So, this is quite the complex question, and here are the following steps:

What is the quotient of $\frac{6-3\sqrt[3]{6}}{\sqrt[3]{9}}$ ?

$\frac{(6 - 3\sqrt[3]{6})\sqrt[3]{9^{2}}}{9}$ (rationalize the denominator)
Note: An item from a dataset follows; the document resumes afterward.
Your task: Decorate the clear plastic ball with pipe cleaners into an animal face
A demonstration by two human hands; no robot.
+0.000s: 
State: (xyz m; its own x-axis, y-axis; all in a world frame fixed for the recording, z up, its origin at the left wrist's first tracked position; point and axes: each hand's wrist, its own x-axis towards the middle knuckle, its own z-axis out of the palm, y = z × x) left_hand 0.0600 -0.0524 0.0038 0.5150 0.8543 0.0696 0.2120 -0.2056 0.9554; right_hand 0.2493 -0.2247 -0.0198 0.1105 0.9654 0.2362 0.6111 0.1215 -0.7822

$\frac{3(2 -\sqrt[3]{6})\sqrt[3]{9^{2}}}{9}$ (factor 3 from the expression)

$\frac{(2-\sqrt[3]{6})\sqrt[3]{9^{2}}}{3}$ (reduce the fraction with 3)

$\frac{2\sqrt[3]{9^{2}}-\sqrt[3]{9^{2}}}{3}$ (distributive property)

$\frac{2\sqrt[3]{81}-\sqrt[3]{486}}{3}$ (simplify 3 · 9²)

$\frac{6\sqrt[3]{3}-3\sqrt[3]{18}}{3}$ (simplify the radical)

$\frac{3(2\sqrt[3]{3}-3\sqrt[3]{18})}{3}$ (factor 3 from the expression)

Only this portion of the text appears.